UNIVERSE INTERNATIONAL HOLDINGS LIMITED 寰宇國際控股有限公司[*]

(Incorporated in Bermuda with limited liability)

(Stock Code: 1046)

DISCLOSEABLE TRANSACTION – ACQUISITION OF 100% OF THE ISSUED SHARE CAPITAL IN A LICENSED CORPORATION

ACQUISITION

The Board is pleased to announce that after trading hours on 24 June 2016, the Purchaser, an indirect wholly-owned subsidiary of the Company, and the Vendors entered into the SP Agreement pursuant to which the Vendors have conditionally agreed to sell, and the Purchaser has conditionally agreed to acquire, the Sale Shares, representing 100% of the issued shares of the Target. The Target is licensed under the SFO to carry out Type 4 (advising on securities), Type 6 (advising on corporate finance) and Type 9 (asset management) regulated activities.

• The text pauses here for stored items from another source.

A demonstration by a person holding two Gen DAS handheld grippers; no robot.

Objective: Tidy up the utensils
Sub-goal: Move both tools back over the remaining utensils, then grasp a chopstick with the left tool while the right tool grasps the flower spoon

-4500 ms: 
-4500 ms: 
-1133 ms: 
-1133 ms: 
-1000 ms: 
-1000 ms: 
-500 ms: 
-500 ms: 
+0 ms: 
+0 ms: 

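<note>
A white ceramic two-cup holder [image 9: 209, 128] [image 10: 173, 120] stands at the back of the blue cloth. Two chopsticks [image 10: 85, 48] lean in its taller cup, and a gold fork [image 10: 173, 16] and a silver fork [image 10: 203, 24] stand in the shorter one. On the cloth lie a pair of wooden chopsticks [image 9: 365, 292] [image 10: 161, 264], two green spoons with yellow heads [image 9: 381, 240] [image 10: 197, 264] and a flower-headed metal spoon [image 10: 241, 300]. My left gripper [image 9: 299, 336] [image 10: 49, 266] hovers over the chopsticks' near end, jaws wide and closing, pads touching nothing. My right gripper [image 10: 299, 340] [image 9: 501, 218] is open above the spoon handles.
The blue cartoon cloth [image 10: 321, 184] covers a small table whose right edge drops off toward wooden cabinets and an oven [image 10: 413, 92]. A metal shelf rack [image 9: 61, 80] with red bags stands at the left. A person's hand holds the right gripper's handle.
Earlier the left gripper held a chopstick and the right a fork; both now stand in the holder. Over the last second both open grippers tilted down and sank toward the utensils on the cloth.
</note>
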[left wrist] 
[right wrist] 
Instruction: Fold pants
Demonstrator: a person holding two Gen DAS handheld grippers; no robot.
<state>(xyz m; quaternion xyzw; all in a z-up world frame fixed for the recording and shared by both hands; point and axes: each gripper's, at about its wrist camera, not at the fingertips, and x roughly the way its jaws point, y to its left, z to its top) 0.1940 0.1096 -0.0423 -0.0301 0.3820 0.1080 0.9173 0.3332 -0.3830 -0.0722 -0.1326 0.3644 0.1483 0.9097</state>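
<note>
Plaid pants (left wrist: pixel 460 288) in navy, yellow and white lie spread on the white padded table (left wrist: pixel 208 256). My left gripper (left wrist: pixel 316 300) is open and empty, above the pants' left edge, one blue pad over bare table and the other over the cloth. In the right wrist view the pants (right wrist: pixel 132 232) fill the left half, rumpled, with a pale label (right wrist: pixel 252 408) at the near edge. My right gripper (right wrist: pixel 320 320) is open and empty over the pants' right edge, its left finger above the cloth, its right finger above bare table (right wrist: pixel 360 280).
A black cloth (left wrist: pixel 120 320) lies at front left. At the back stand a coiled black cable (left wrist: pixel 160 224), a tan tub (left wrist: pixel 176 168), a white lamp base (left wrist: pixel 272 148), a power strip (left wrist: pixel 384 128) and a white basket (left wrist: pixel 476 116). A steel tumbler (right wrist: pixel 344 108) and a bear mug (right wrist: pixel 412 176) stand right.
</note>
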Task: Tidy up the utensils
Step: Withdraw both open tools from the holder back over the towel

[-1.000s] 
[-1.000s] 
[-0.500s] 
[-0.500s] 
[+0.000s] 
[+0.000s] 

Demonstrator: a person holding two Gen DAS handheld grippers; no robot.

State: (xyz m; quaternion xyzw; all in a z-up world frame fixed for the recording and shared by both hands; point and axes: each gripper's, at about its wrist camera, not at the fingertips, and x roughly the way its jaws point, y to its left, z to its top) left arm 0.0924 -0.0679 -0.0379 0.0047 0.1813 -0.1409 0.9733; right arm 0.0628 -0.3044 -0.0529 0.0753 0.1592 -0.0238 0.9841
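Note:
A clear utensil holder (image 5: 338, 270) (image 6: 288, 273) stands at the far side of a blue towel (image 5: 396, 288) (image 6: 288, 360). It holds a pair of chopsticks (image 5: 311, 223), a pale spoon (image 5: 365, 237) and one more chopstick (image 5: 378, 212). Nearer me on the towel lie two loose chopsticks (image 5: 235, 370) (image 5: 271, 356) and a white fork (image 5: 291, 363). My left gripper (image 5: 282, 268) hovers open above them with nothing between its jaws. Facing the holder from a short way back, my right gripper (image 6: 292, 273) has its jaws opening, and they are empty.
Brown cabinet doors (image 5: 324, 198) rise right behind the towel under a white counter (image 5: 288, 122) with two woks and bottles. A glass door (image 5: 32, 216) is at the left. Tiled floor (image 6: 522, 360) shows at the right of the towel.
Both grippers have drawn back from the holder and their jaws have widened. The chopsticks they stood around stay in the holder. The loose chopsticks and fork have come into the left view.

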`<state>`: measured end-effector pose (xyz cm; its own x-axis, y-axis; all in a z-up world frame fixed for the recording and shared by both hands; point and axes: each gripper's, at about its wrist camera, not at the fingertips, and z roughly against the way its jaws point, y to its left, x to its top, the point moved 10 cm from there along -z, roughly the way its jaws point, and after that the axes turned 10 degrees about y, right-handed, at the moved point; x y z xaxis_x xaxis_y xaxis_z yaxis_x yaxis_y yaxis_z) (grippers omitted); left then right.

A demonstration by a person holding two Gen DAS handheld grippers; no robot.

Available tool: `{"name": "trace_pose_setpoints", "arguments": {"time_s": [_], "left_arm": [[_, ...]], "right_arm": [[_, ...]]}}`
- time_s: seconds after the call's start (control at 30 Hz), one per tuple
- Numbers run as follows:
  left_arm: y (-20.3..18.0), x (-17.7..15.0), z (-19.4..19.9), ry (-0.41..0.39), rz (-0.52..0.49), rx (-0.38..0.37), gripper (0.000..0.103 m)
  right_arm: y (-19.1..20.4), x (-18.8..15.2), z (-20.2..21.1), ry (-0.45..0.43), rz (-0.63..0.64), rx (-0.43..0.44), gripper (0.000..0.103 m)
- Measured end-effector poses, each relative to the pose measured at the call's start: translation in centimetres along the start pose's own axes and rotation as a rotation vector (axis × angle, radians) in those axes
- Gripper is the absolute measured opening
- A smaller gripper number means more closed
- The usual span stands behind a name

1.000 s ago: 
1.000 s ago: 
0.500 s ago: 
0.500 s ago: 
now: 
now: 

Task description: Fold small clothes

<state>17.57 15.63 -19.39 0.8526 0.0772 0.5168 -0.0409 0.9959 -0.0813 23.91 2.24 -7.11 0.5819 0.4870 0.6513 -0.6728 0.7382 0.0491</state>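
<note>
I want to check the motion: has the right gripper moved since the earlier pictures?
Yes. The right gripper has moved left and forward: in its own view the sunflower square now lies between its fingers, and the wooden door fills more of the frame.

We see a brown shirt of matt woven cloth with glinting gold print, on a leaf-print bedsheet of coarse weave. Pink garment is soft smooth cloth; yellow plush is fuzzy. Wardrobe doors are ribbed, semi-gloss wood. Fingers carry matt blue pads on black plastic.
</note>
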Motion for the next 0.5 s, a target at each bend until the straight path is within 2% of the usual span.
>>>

The Consideration for the Acquisition is HK$30,000,000, which shall be settled by way of (i) the Company issuing the Promissory Note in the aggregate principal amount of HK$18,291,025 to Vendor A upon Completion; and (ii) the Purchaser accepting the novation of the Advance to Vendors. The Promissory Note matures on the second anniversary after its issue and bears interest at a rate of 6% per annum. As at the date of this announcement, the Advance to Vendors amounted to HK$11,708,975.

IMPLICATIONS UNDER THE LISTING RULES

As the highest applicable percentage ratio under the Listing Rules in respect of the Acquisition is more than 5% but less than 25%, the Acquisition constitutes a discloseable transaction of the Company and is subject to notification and announcement requirements of Chapter 14 of the Listing Rules.

The Board is pleased to announce that after trading hours on 24 June 2016, the Purchaser, an indirect whollyowned subsidiary of the Company, and the Vendors entered into the SP Agreement pursuant to which the Vendors have conditionally agreed to sell, and the Purchaser has conditionally agreed to acquire, the Sale Shares, representing 100% of the issued share capital of the Target. The Target is licensed under the SFO to carry out Type 4 (advising on securities), Type 6 (advising on corporate finance) and Type 9 (asset management) regulated activities.

The Consideration for the Acquisition is HK$30,000,000.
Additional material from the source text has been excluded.